Re: multibyte charater set in levenshtein function

From: Alexander Korotkov <aekorotkov(at)gmail(dot)com>
To: Alvaro Herrera <alvherre(at)commandprompt(dot)com>
Cc: Robert Haas <robertmhaas(at)gmail(dot)com>, Itagaki Takahiro <itagaki(dot)takahiro(at)gmail(dot)com>, PostgreSQL Hackers <pgsql-hackers(at)postgresql(dot)org>
Subject: Re: multibyte charater set in levenshtein function
Date: 2010-07-24 15:27:47
Message-ID: AANLkTi=m5aNd0a0-gw_9bvyeVapaSUEE8JfcsVonSksJ@mail.gmail.com
Views: Raw Message | Whole Thread | Download mbox | Resend email
Thread:
Lists: pgsql-hackers

Here is new version of my patch. There are following changes:

1) I've merged singlebyte and multibyte versions of levenshtein_internal and
levenshtein_less_equal_internal using macros and includes.
2) I found that levenshtein takes reasonable time even for long strings.
There is an example with strings which contain random combinations of words.

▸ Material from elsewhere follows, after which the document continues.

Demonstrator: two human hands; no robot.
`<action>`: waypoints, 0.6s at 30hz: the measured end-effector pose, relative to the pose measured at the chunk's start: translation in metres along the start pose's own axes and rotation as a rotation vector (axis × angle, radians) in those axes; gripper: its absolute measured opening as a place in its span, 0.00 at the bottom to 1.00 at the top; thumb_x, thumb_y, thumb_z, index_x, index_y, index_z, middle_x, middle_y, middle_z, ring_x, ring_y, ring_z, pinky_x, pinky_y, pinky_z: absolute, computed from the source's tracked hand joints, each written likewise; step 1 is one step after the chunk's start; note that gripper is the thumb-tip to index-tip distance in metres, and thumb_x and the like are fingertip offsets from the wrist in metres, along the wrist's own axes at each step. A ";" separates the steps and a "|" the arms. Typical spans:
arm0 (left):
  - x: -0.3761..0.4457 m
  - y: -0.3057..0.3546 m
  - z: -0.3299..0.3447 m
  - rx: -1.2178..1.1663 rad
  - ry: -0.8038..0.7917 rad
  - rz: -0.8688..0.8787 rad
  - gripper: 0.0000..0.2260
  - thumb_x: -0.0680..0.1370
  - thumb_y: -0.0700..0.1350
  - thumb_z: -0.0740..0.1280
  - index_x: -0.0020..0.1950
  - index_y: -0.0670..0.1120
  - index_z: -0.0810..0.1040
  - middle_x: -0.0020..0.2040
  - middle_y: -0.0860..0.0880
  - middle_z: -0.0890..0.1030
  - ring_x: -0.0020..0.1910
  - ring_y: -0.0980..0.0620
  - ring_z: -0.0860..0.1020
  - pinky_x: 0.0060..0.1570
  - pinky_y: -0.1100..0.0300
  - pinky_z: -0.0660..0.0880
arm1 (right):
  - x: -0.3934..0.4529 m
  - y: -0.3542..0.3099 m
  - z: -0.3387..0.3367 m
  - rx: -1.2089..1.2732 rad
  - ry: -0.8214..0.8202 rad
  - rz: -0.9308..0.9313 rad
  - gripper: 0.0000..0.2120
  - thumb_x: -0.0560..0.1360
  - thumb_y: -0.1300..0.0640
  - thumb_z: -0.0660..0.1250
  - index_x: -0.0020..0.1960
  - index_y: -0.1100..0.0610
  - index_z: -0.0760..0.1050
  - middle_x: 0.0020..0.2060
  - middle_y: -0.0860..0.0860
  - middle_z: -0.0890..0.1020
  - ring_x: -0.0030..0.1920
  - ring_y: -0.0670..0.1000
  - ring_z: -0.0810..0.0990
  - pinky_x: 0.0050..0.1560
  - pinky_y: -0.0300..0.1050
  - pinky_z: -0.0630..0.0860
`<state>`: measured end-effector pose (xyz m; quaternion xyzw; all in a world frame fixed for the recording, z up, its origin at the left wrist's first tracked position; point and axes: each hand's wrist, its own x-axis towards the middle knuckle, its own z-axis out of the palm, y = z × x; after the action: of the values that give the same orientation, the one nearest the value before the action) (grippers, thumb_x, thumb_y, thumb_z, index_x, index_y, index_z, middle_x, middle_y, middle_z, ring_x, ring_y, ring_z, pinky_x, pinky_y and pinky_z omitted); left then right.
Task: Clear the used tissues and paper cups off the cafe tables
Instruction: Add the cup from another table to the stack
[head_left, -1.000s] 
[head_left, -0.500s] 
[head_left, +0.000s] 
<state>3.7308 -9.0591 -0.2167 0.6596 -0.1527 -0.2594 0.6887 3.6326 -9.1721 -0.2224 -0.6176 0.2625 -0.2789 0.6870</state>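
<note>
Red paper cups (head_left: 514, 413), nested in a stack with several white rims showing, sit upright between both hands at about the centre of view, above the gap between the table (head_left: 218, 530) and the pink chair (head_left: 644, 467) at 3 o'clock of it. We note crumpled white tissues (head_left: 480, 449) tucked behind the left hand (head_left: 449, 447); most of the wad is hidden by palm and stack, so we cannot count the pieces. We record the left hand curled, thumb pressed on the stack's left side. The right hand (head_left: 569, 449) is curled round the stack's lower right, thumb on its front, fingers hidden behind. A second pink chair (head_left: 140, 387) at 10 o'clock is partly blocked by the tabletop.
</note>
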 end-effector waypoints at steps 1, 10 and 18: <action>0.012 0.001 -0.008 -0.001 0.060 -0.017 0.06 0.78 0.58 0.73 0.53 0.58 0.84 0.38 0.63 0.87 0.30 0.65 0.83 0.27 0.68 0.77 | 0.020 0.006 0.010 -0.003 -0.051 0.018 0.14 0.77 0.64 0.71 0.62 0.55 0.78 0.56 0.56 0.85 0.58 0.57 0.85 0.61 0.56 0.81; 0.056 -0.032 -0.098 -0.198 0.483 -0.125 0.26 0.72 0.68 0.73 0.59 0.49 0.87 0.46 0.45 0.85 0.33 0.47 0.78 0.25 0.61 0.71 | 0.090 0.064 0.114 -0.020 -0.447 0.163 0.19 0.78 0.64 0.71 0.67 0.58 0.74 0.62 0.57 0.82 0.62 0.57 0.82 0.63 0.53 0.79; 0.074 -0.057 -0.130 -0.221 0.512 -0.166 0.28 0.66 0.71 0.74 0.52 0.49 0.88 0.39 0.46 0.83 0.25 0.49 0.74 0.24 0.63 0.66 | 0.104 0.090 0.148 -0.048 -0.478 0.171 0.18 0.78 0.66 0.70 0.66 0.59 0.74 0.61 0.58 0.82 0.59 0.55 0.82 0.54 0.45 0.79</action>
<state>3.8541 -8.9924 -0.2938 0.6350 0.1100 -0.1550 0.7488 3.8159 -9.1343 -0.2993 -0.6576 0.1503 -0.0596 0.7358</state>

test=# select count(*) from words;
count
-------
98569
(1 row)

test=# select * from words limit 10;
id |
word | next_id
-------+------------------------------------------------------------------------------------+---------
200 | Agnew diodes drilled composts Wassermann nonprofit adjusting
Chautauqua | 17370
4589 | Dhaka craziness savvies teenager ploughs Barents's unwed
zither | 70983
5418 | Eroses gauchos bowls smellier weeklies tormentors cornmeal
punctuality | 96685
6103 | G prompt boron overthrew cricking begonia snuffers
blazed | 34518
4707 | Djibouti Mari pencilling approves pointing's pashas magpie
rams | 71200
10125 | Lyle Edgardo livers gruelled capable cancels gnawing's
inhospitable | 28018
9615 | Leos deputy evener yogis assault palatals Octobers
surceased | 21878
15640 | Starr's arrests malapropism Koufax's aesthetes Howell rustier
Algeria | 19316
15776 | Sucre battle's misapprehension's predicating nutmegged
electrification bowl planks | 65739
16878 | Updike Forster ragout keenly exhalation grayed switch
guava's | 43013
(10 rows)

Time: 26,125 ms

Time: 137,061 ms
test=# select avg(length(word)) from words;
avg
---------------------
74.6052207083362923
(1 row)

Time: 96,415 ms
test=# select * from words where levenshtein(word, 'Dhaka craziness savvies
teeae luhs Barentss unwe zher')<=10;
id | word |
next_id
------+-----------------------------------------------------------------+---------
4589 | Dhaka craziness savvies teenager ploughs Barents's unwed zither |
70983
(1 row)

Time: 2957,426 ms
test=# select * from words where levenshtein_less_equal(word, 'Dhaka
craziness savvies teeae luhs Barentss unwe zher',10)<=10;
id | word |
next_id
------+-----------------------------------------------------------------+---------
4589 | Dhaka craziness savvies teenager ploughs Barents's unwed zither |
70983
(1 row)

Time: 84,755 ms

It takes O(max(n, m) * max_d / min(ins_c, max_c)) in worst case. That's why
I changed limitation of this function to max_d <= 255 * min(ins_c, del_c)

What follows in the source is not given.